= Work request =
Each line of the listing below must be returned exactly.
-------- Supplied data --------
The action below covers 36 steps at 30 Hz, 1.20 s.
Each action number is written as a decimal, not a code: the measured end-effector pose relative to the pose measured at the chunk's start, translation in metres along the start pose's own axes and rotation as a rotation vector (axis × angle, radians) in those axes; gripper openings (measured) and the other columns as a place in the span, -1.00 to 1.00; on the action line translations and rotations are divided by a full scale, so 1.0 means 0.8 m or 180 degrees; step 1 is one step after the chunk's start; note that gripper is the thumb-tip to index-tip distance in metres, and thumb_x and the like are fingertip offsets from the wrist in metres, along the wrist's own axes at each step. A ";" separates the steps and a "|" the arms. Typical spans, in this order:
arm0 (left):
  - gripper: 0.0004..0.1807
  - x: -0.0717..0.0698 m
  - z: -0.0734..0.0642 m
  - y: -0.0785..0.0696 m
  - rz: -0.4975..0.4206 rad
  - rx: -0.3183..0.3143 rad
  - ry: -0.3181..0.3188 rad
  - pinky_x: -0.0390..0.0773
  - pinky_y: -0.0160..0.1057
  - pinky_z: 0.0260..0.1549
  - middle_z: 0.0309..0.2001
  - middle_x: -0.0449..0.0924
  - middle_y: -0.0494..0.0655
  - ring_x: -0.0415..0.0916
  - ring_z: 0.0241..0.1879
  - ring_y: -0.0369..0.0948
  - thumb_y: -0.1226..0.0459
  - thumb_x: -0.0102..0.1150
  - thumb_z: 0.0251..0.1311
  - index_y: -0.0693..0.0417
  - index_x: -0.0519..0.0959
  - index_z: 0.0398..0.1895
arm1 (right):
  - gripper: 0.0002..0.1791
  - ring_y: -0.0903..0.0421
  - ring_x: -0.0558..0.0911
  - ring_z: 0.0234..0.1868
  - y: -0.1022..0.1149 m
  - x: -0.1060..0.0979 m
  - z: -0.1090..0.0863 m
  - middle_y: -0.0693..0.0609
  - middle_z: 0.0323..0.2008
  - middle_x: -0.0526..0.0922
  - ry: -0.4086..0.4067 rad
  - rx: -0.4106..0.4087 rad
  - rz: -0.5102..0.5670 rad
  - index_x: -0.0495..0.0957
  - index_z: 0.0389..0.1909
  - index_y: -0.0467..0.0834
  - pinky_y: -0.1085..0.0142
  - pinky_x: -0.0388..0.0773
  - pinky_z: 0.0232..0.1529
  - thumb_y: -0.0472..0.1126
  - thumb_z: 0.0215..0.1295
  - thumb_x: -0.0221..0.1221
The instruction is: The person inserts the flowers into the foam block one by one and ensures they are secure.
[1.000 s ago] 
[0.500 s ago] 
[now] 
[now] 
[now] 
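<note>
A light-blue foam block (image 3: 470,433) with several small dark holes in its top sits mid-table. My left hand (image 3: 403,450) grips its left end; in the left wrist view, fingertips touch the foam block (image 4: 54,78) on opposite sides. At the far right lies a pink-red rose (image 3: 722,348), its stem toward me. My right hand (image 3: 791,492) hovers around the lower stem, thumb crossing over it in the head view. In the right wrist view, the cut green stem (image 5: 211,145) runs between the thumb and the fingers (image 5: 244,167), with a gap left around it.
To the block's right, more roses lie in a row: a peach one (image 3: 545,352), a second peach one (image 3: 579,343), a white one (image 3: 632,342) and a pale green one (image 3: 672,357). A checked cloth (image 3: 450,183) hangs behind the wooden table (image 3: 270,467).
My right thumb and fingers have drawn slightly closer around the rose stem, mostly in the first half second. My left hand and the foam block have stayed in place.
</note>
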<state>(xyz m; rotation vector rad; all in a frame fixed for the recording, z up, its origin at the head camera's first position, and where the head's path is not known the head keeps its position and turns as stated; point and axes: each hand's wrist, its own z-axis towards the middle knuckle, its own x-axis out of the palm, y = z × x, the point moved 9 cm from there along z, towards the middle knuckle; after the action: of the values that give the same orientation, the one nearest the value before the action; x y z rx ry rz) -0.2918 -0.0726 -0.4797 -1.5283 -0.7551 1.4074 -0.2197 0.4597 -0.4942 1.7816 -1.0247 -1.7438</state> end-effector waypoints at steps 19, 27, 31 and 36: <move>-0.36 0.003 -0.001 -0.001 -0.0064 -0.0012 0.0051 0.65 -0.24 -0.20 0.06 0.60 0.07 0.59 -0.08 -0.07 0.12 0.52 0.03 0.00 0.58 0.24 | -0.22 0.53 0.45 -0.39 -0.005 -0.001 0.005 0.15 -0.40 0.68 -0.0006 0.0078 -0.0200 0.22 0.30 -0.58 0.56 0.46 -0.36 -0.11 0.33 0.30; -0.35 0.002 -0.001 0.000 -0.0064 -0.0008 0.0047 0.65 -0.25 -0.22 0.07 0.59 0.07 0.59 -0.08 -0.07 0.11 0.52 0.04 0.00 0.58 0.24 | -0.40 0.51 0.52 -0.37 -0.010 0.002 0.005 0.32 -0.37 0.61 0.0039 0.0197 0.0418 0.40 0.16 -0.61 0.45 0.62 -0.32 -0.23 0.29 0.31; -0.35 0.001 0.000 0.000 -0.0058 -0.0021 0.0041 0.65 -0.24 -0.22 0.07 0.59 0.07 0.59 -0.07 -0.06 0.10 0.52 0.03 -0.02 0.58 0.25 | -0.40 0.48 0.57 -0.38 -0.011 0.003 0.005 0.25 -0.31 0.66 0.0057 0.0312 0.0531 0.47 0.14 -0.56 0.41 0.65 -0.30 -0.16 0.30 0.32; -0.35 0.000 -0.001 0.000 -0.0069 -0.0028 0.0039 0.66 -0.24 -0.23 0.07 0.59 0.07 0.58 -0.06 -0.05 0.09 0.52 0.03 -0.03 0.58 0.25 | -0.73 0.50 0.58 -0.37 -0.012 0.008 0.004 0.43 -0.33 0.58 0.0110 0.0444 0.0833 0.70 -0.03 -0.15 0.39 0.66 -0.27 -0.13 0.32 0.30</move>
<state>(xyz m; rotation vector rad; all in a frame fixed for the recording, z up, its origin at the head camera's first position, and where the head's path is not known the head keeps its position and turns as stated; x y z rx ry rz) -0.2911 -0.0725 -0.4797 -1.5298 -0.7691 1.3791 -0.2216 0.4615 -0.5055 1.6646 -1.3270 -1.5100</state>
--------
= Written response =
The action below covers 36 steps at 30 Hz, 1.20 s.
Each action number is written as a decimal, not a code: the measured end-effector pose relative to the pose measured at the chunk's start, translation in metres along the start pose's own axes and rotation as a rotation vector (axis × angle, radians) in those axes; gripper openings (measured) and the other columns as a place in the span, -1.00 to 1.00; on the action line translations and rotations are divided by a full scale, so 1.0 means 0.8 m or 180 degrees; step 1 is one step after the chunk's start; note that gripper is the thumb-tip to index-tip distance in metres, and thumb_x and the like are fingertip offsets from the wrist in metres, along the wrist's own axes at each step. A ";" separates the steps and a "|" the arms. Typical spans, in this order:
arm0 (left):
  - gripper: 0.0004..0.1807
  - x: -0.0717..0.0698 m
  - z: -0.0734..0.0642 m
  - y: -0.0785..0.0696 m
  - rz: -0.4975..0.4206 rad
  - rx: -0.3183..0.3143 rad
  - ry: -0.3181..0.3188 rad
  - pinky_x: -0.0390..0.0773
  - pinky_y: -0.0160..0.1057
  - pinky_z: 0.0260..0.1549
  - middle_z: 0.0309..0.2001
  - middle_x: -0.0449..0.0924
  - middle_y: -0.0494..0.0655
  - ring_x: -0.0415..0.0916
  - ring_z: 0.0241..0.1879
  - ring_y: -0.0369..0.0948
  - thumb_y: -0.1226..0.0459
  - thumb_x: -0.0102..0.1150
  - thumb_z: 0.0251..0.1311
  - index_y: -0.0693..0.0417
  - index_x: -0.0519..0.0959
  - index_z: 0.0398..0.1895
arm1 (right):
  - gripper: 0.0002..0.1791
  - ring_y: -0.0903..0.0421
  - ring_x: -0.0558..0.0911
  - ring_z: 0.0234..0.1868
  - y: -0.1022..0.1149 m
  - x: -0.1060..0.0979 m
  - z: -0.1090..0.0863 m
  - middle_y: -0.0693..0.0609
  - middle_z: 0.0323..0.2008
  - middle_x: -0.0526..0.0922
  - ry: -0.4086..0.4067 rad
  - rx: -0.4106..0.4087 rad
  - rz: -0.5102..0.5670 rad
  - index_x: -0.0495..0.0957
  - index_z: 0.0389..0.1909
  - index_y: -0.0467..0.0834
  - pinky_y: -0.1085..0.0142
  - pinky_x: -0.0388..0.0773
  - pinky_z: 0.0232..0.1529
  - thumb_y: -0.0472..0.1126
  - thumb_z: 0.0215..0.1295
  - thumb_x: -0.0221..0.1221
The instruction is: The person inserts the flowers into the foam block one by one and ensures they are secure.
[1.000 s ago] 
[0.500 s ago] 
[now] 
[now] 
[now] 
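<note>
A light-blue foam block (image 3: 470,433) with several small dark holes in its top sits mid-table. My left hand (image 3: 403,450) grips its left end; in the left wrist view, fingertips touch the foam block (image 4: 54,78) on opposite sides. At the far right lies a pink-red rose (image 3: 722,348), its stem toward me. My right hand (image 3: 791,492) hovers around the lower stem, thumb crossing over it in the head view. In the right wrist view, the cut green stem (image 5: 211,145) runs between the thumb and the fingers (image 5: 244,167), with a gap left around it.
To the block's right, more roses lie in a row: a peach one (image 3: 545,352), a second peach one (image 3: 579,343), a white one (image 3: 632,342) and a pale green one (image 3: 672,357). A checked cloth (image 3: 450,183) hangs behind the wooden table (image 3: 270,467).
My right thumb and fingers have drawn slightly closer around the rose stem, mostly in the first half second. My left hand and the foam block have stayed in place.
</note>
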<state>(xyz m; rotation vector rad; all in a frame fixed for the recording, z up, its origin at the head camera's first position, and where the head's path is not known the head keeps its position and turns as stated; point and axes: each hand's wrist, its own z-axis towards the middle knuckle, its own x-axis out of the palm, y = z × x, the point moved 9 cm from there along z, towards the middle knuckle; after the action: of the values that give the same orientation, the one nearest the value before the action; x y z rx ry rz) -0.2918 -0.0726 -0.4797 -1.5283 -0.7551 1.4074 -0.2197 0.4597 -0.4942 1.7816 -1.0247 -1.7438</state> end-effector waypoints at steps 19, 27, 31 and 36: <move>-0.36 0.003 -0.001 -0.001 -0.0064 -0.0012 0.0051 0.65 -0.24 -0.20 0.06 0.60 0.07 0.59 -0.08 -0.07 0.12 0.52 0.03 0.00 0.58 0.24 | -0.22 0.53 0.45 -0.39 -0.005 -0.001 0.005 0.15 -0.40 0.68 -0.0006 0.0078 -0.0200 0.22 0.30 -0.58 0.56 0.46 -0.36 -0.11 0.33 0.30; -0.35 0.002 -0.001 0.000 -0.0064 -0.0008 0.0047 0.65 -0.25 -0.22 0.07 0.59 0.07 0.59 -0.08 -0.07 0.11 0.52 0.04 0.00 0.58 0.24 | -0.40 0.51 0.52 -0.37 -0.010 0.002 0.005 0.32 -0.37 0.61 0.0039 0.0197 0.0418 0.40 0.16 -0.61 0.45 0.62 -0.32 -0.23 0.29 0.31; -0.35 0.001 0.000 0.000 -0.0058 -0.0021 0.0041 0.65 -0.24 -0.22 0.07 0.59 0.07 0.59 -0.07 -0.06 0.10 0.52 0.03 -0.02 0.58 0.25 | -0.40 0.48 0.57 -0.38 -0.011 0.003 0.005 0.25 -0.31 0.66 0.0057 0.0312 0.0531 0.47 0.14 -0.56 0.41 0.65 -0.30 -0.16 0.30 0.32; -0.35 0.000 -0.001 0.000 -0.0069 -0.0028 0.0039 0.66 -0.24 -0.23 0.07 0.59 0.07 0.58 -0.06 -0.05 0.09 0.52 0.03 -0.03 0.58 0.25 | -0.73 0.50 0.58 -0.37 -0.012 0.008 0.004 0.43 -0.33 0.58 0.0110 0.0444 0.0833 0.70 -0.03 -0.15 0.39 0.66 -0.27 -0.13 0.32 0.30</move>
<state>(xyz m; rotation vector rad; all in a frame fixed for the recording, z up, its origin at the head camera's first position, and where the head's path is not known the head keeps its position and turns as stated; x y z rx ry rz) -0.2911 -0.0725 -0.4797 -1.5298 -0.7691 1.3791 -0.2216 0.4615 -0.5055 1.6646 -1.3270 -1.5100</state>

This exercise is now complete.